Entro cinque anni la Cina perderà un numero di lavoratori di poco superiore all’intera popolazione di un Paese come l’Arabia Saudita. Di questo passo alla fine del 2025 i cinesi con più di 60 anni, e quindi in età di pensione, saranno più del 20% degli abitanti. Entro il 2035 si calcola che la fascia dei cinesi ultrasessantacinquenni fuori dal processo produttivo supererà il 30% della popolazione. Ma, soprattutto, di questo passo entro la fine del secolo la popolazione cinese si ridurrà a meno di un miliardo (757 milioni nell’anno 2100 secondo le previsioni più restrittive), mentre quella mondiale raggiungerà gli 11 miliardi, con l’India che da sola conterà su 1,5 miliardi di persone. Intanto, nonostante il Covid-19, il 3% di crescita del Pil nel 2022 significa che il Prodotto interno della Cina è arrivato a quota 121 mila miliardi di yuan, equivalenti a 17.930 miliardi di dollari, un risultato invidiabile, ma la base per una vera ripresa economica non è ancora consolidata, vista la situazione internazionale complicata e la pressione demografica interna che rischia di far diventare anche il futuro della Cina esplosivo dal punto di vista sia sociale che economico.
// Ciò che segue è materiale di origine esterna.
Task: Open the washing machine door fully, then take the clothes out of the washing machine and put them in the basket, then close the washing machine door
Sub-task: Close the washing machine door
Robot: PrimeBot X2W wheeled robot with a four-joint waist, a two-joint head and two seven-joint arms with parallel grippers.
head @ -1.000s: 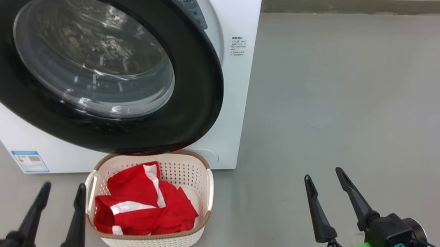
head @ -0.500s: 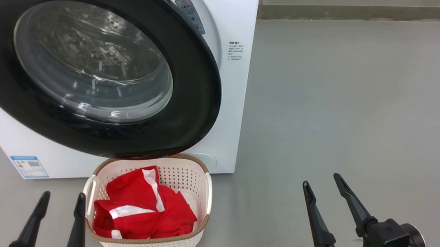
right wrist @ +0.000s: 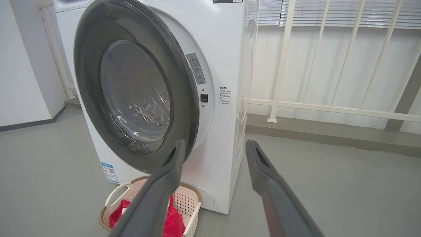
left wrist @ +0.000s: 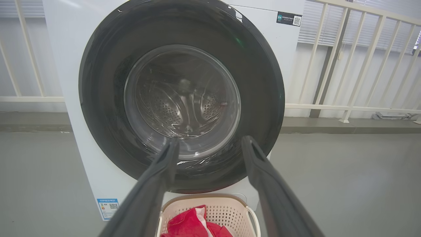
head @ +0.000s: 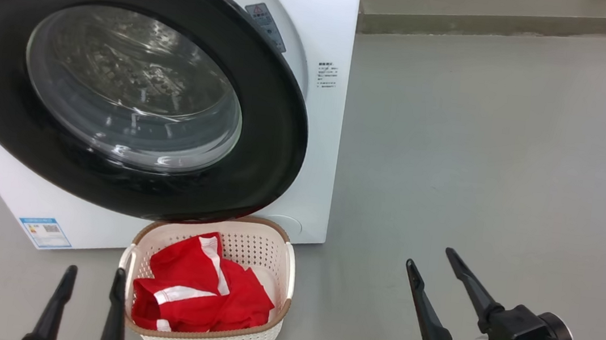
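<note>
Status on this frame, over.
Open, empty: left gripper, right gripper. Red clothes in basket. The washing machine door near shut, latching unclear; basket just under it.

— From the head we looked forward and down, close on the washing machine door [head: 135, 88] and the basket [head: 254, 250] beneath it.

— Low and level, our left wrist faced that door squarely and near; our right wrist viewed it slantwise from the right. All three views shared door and basket.
</note>
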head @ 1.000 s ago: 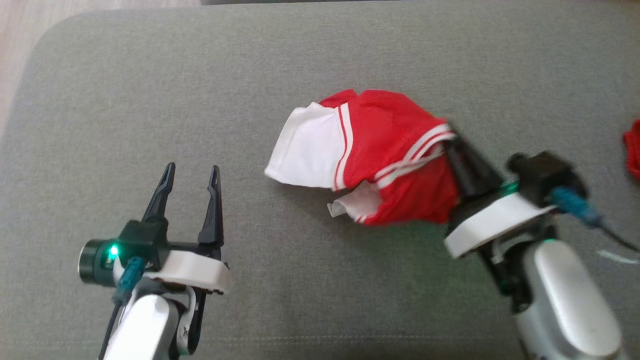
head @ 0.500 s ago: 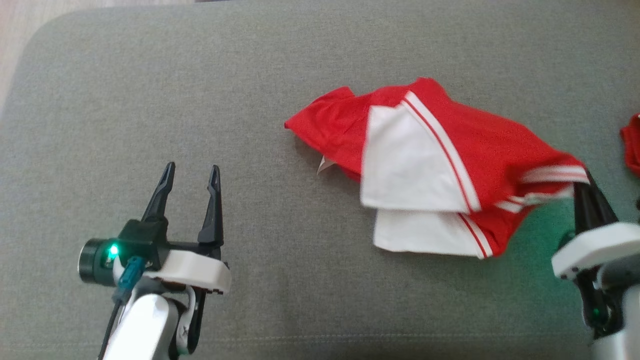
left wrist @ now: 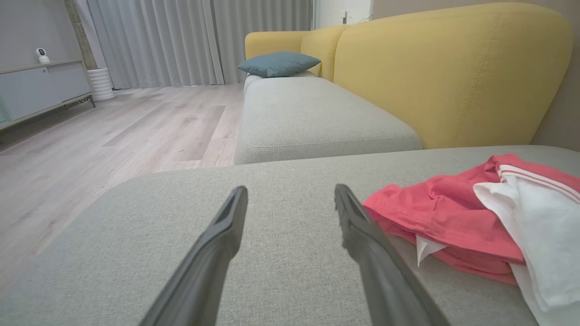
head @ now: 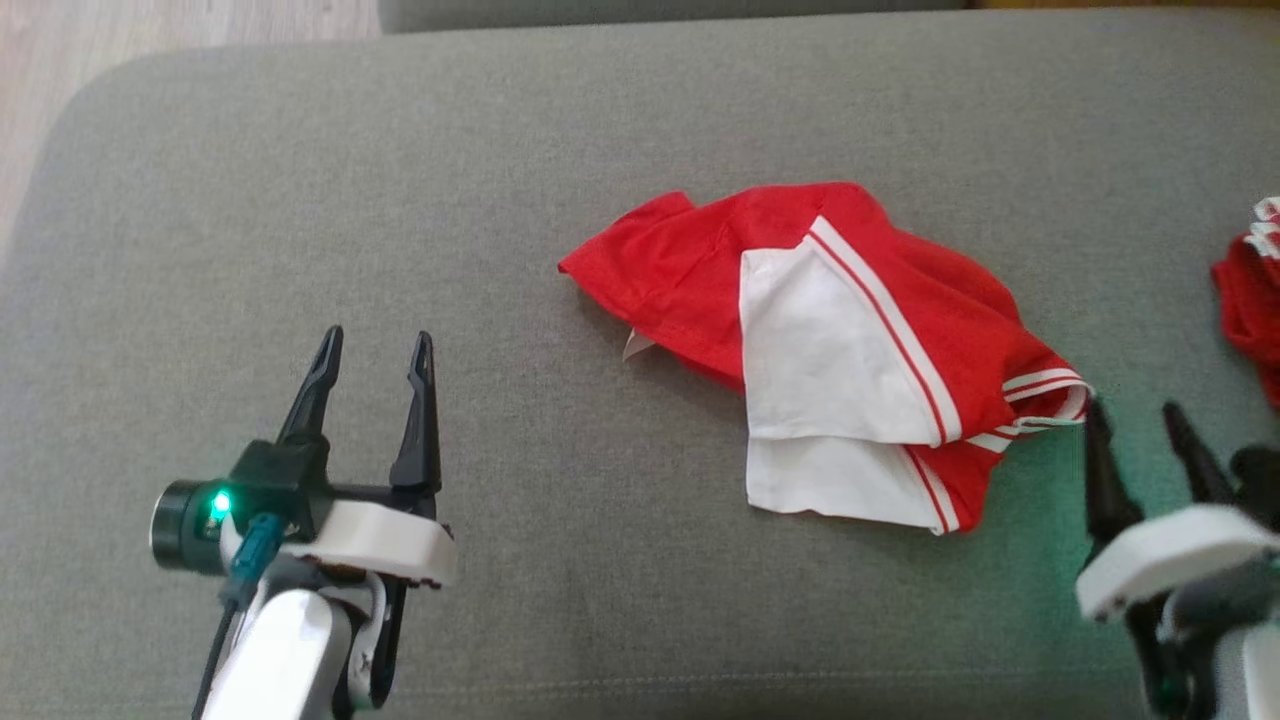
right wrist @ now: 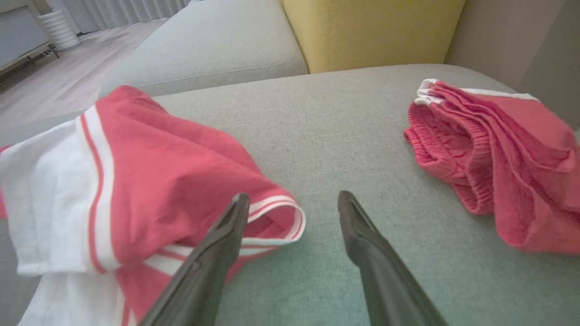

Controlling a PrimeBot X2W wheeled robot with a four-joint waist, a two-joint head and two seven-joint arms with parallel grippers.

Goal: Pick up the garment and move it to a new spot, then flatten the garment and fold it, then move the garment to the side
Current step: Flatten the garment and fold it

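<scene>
The garment [head: 830, 330], a red shirt with white panels and striped trim, lies crumpled on the grey cushion [head: 400, 150], a little right of its middle, with one white panel folded over the red cloth and a small white tag poking out at its left edge. The right gripper [head: 1132, 410] is at the near right, its two dark fingers spread apart with nothing between them. Its left finger sits just beside the shirt's striped cuff [right wrist: 281, 213], and whether they touch cannot be told. The left gripper [head: 378, 340] hovers at the near left, well apart from the shirt, fingers likewise spread and empty. A second red piece of clothing [head: 1250, 300] lies bunched at the far right edge of the cushion. A yellow sofa back [left wrist: 453, 68] rises beyond the cushion.
</scene>
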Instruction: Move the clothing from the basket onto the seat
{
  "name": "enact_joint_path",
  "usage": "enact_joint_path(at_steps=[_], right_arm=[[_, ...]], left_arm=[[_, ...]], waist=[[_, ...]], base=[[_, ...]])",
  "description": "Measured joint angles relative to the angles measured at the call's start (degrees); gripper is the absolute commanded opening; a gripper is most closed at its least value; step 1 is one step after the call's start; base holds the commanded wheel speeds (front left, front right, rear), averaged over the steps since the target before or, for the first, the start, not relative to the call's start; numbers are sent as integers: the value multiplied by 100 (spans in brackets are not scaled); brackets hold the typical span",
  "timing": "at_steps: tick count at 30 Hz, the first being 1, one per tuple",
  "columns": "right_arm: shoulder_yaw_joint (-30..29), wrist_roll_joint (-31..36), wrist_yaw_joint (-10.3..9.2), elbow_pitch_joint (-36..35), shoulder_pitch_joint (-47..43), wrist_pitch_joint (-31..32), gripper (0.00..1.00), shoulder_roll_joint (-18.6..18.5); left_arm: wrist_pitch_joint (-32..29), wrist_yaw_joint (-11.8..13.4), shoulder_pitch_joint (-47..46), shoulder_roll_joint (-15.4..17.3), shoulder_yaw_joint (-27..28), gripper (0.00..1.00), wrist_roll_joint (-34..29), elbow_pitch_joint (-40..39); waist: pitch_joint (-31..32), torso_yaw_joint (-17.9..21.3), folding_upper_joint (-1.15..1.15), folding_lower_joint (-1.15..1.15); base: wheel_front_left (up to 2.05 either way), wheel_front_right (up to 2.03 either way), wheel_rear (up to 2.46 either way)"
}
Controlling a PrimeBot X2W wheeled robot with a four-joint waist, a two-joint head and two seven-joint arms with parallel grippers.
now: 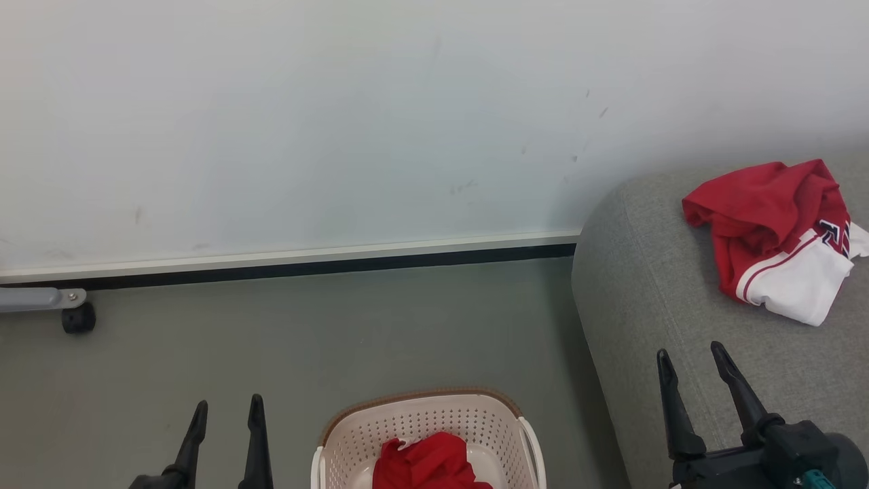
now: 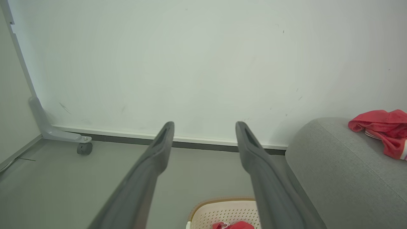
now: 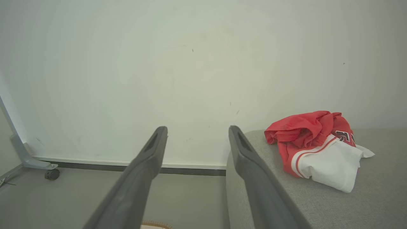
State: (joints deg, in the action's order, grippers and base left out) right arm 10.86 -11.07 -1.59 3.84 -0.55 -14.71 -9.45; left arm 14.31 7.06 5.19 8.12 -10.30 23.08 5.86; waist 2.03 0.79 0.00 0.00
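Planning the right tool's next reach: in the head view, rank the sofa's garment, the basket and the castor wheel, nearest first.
From the right tool:
1. Red-and-white garment, just ahead on the sofa.
2. Basket, left, on the floor.
3. Castor wheel, far left.

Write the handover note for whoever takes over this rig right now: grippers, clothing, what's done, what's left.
Left gripper: open, empty, left of the basket.
Right gripper: open, empty, near the seat.
Done: one red-and-white garment lies on the seat.
Left: move the red garment in the basket onto the seat.
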Motion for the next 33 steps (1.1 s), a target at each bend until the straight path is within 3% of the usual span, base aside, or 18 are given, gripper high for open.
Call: enact_joint_path(at_steps=[20,27,33], right_arm=[[-73,-10,-3,-181,186,0,100,-10],[-172,-10,-43,-205,482,0,100,-74],[-269,-7,-43,-277,779,0,100,-192]], left_arm=[[-1,1,73,-91,-9,100,-282,-300],[-129,-15,-508,-138,-413,100,-560,-154],[-325,-172,-1123,-229,-890,100,-795,375]], waist=[[-500,22,0,0],[-994,25,0,1],[-1474,28,1,1]], base=[[0,0,0],[0,0,0],[0,0,0]])
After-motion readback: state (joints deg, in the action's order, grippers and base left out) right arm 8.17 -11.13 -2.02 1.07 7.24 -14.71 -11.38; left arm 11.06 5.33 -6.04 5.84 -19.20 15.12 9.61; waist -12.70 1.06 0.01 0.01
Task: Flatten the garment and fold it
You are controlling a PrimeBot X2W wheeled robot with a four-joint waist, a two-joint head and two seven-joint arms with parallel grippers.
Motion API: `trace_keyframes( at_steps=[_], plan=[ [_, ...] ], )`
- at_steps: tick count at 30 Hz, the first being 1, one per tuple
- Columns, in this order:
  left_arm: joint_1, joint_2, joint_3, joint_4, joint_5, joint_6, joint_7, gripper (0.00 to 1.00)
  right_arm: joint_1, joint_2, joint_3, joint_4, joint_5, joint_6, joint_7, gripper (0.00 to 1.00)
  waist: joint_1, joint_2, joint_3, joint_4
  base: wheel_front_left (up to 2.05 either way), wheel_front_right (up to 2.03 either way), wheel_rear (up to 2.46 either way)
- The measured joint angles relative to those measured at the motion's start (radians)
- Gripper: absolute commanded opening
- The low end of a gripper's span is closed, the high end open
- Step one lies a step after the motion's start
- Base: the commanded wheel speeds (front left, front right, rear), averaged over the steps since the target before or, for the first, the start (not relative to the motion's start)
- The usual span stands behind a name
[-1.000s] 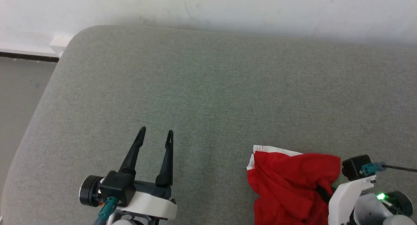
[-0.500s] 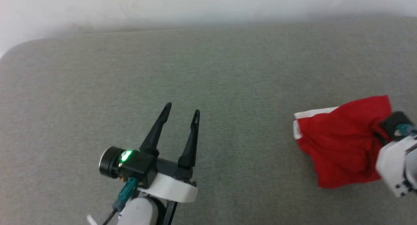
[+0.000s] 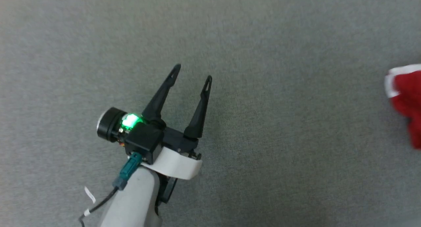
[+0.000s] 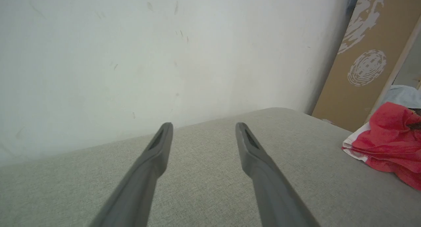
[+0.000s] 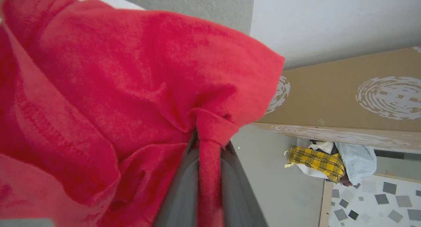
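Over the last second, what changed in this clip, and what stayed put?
The head camera swung, shifting its whole picture. Measured against the left gripper, the red shorts went further to the robot's right, carried by the right gripper, which is still shut on a fold of them. The left gripper stayed open and empty over the grey cushion.

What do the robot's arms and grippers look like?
The left gripper has two tapering black fingers with slotted tips, a black body with a green light, a white collar and a pale grey forearm; a teal plug feeds a black cable. The right gripper shows dark grey fingers.
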Motion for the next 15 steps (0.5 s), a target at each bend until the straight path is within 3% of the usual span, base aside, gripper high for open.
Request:
trace_keyframes(
  at_steps=[7,15],
  plan=[
    [-0.041,0.018,0.013,-0.028,0.007,0.000,0.000,1.00,-0.073,-0.007,-0.096,0.204,-0.041,0.000,-0.145,0.00,0.0000,0.0000,0.127,-0.003,0.00,0.00,0.00],
    [-0.045,0.027,0.015,-0.041,0.009,0.000,0.000,1.00,-0.143,0.030,-0.168,0.363,-0.099,0.000,-0.179,0.00,-0.0001,0.0000,0.216,0.017,0.00,0.00,0.00]
  ],
)
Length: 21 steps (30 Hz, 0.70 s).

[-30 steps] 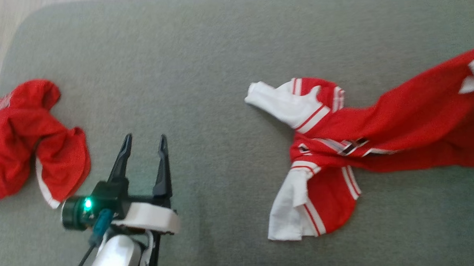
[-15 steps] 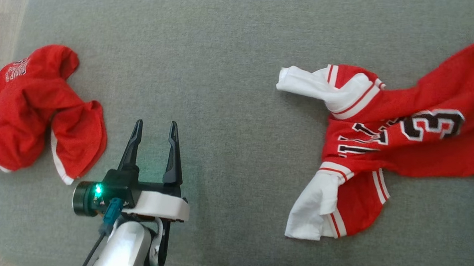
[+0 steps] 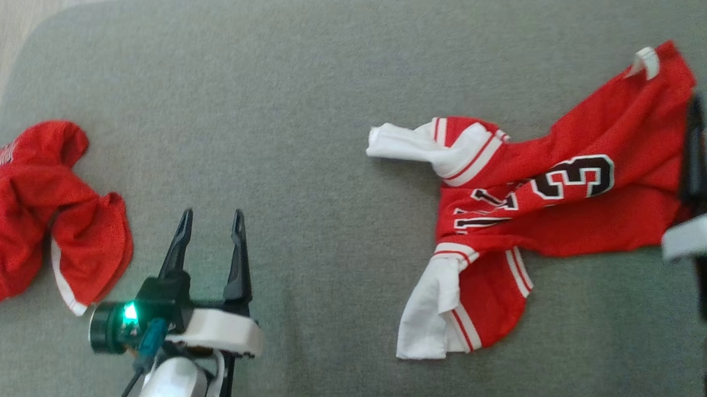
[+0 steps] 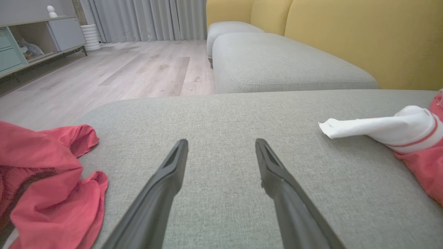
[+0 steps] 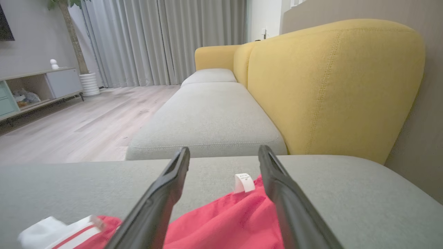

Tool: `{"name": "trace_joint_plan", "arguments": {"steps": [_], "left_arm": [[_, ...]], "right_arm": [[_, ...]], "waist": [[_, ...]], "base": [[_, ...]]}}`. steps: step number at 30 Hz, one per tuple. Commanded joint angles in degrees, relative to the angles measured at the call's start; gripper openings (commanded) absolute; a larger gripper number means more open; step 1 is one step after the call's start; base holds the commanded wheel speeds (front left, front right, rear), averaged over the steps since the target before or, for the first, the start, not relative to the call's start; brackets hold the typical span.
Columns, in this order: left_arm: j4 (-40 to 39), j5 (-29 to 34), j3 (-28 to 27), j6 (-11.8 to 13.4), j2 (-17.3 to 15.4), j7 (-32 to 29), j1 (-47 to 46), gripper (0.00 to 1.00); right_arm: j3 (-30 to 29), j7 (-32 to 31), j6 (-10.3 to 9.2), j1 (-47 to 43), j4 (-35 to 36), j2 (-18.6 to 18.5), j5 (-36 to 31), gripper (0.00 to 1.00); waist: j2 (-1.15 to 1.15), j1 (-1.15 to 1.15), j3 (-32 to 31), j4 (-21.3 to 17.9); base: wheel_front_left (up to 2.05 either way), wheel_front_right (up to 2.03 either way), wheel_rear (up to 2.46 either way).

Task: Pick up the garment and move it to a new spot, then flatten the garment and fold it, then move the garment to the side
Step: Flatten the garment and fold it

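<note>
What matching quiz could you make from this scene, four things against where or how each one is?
Things:
1. jersey
2. plain red garment
3. left gripper
4. right gripper

Place or state:
A. open, over bare cushion
B. open, at the jersey's edge by the white tag
C. crumpled at the cushion's left end
D. lying on the cushion's right part, a black 3 showing

Pairs: 1-D, 2-C, 3-A, 4-B
</note>
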State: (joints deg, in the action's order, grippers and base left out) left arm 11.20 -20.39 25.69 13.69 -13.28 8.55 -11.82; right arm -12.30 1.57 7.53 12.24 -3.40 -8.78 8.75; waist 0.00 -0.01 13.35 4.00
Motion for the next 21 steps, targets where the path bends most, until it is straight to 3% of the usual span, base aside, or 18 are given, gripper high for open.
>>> {"name": "trace_joint_plan", "arguments": {"steps": [1,10,21], "left_arm": [[-2.0,-0.4,-2.6,0.4,-1.7,-0.1,-0.3,1.0],[-4.0,-0.6,-2.6,1.4,-3.4,-2.1,2.3,1.0],[-5.7,-0.7,-2.1,2.3,-4.2,-3.6,3.5,1.0]], "right_arm": [[1.8,0.2,-0.04,-1.0,4.0,0.3,-0.1,1.0],[9.0,-3.7,-0.04,-16.6,18.0,5.2,1.2,1.0],[11.7,-6.0,-0.04,-21.2,21.6,5.9,2.4,1.0]], "waist": [[0.0,0.01,-1.7,-1.5],[0.0,0.01,-4.8,-2.7],[0.0,0.01,-6.3,-2.9]], "base": [[0.0,0.0,0.0],[0.0,0.0,0.0],[0.0,0.0,0.0]]}}
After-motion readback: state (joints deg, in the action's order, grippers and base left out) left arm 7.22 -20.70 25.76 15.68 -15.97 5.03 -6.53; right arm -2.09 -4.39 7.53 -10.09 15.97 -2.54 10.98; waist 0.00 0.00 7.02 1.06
Il tonfo demografico cinese fa ripensare al lavoro di Darrell Bricker e John Ibbitson, due giornalisti canadesi, autori del libro Pianeta vuoto. Siamo troppi o troppo pochi? (Add editore, 2020) che immaginavano un Mondo “Con un calo implacabile, generazione dopo generazione, della popolazione umana su scala mondiale”. Per i due autori "è sbagliata l’opinione della incontrollata duratura travolgente crescita demografica, più probabilmente raggiungeremo un picco di poco oltre i nove miliardi e poi inizieremo a calare”. Proprio per questo i due autori assegnano un ruolo decisivo, per quanto contingente, alle migrazioni: “una soluzione al problema del declino demografico è compensare con le migrazioni le popolazioni che più vengono a mancare”. Ciò dovrebbe riguardare innanzitutto i Paesi con un tasso di natalità sotto la soglia di sostituzione, quindi la maggior parte di quelli europei. Una soluzione che “non è comunque una soluzione definitiva al problema dell’invecchiamento e del declino della popolazione”. Per questo dalla Cina all'Europa la sfida a politiche che riusciranno a far fronte al declino demografico, economico e sociale è più aperta che mai.